No. 70 – Notre Dame Fighting Irish
- Position: Center
- Class: Fifth year

Personal information
- Listed height: 6 ft 5 in (1.96 m)
- Listed weight: 315 lb (143 kg)

Career information
- High school: Lawrenceburg (Lawrenceburg, Indiana)
- College: Notre Dame (2022–present);
- Stats at ESPN

= Ashton Craig =

American football player

Ashton Wayne Craig is an American college football center for the Notre Dame Fighting Irish.

== Early life ==
Craig grew up in Lawrenceburg, Indiana, and attended Lawrenceburg High School, where he played tackle. He was rated a four-star recruit by 247Sports, and a three-star recruit by Rivals and ESPN. He was named the 2021 Mr. Football Offensive Line in Indiana and was selected to participate in the 2022 All-American Bowl. He committed to play college football for the Notre Dame Fighting Irish.

== College career ==
Craig did not appear in a game as a true freshman in 2022.
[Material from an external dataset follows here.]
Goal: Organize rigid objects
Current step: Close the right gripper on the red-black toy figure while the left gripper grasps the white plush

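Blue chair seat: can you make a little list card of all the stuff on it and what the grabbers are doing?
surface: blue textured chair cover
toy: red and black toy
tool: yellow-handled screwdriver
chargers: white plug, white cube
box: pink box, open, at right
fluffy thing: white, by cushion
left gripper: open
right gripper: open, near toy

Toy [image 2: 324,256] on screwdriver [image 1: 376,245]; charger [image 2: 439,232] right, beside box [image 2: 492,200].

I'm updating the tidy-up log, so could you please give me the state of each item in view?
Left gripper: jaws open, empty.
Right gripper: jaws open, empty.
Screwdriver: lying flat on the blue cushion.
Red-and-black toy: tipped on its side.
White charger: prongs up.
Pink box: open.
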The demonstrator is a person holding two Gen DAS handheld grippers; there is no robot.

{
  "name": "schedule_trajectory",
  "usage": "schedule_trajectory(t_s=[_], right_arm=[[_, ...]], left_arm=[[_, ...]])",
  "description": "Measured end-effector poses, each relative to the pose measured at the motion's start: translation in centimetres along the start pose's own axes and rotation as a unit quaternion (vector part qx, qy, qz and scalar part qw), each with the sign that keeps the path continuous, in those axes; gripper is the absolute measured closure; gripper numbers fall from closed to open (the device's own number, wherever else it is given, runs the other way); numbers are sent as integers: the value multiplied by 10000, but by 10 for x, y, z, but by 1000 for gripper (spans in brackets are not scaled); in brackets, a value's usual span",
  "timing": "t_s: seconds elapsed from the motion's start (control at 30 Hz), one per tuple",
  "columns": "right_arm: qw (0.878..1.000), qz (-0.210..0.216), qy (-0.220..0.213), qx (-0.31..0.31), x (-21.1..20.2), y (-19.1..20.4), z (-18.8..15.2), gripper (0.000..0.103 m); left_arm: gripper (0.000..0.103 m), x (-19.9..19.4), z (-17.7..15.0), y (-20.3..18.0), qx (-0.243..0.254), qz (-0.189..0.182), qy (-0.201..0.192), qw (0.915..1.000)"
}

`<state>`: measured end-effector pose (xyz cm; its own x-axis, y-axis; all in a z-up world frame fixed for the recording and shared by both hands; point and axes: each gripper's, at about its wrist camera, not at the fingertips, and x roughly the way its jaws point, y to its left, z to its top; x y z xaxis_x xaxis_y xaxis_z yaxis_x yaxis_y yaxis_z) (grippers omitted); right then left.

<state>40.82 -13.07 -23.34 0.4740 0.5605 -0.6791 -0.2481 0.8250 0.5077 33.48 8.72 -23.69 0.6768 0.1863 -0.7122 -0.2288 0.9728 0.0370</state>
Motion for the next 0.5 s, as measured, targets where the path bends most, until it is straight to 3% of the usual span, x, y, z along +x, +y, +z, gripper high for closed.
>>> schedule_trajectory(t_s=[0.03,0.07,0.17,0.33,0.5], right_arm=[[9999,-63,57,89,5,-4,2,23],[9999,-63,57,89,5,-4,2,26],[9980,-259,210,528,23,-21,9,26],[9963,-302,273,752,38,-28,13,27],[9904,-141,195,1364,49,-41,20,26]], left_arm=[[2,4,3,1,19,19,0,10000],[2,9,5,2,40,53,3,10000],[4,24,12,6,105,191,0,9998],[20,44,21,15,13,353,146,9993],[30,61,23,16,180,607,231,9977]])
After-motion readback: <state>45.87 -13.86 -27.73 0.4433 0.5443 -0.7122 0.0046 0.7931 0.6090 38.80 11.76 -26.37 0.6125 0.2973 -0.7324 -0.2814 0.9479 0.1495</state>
Craig appeared in eight games during the 2023 season, starting the last three at center after an injury to Zeke Correll. He earned All-Bowl Team honors in the Sun Bowl and was part of the Joe Moore Award semifinalist offensive line.

Craig entered 2024 as Notre Dame's starting center, starting the first three games before tearing his left ACL against Purdue.

Coogan transferred after the 2024 season, allowing Craig to return as starting center for 2025. He was named to the Rimington Trophy Watch List. He started six games before tearing his right ACL against NC State.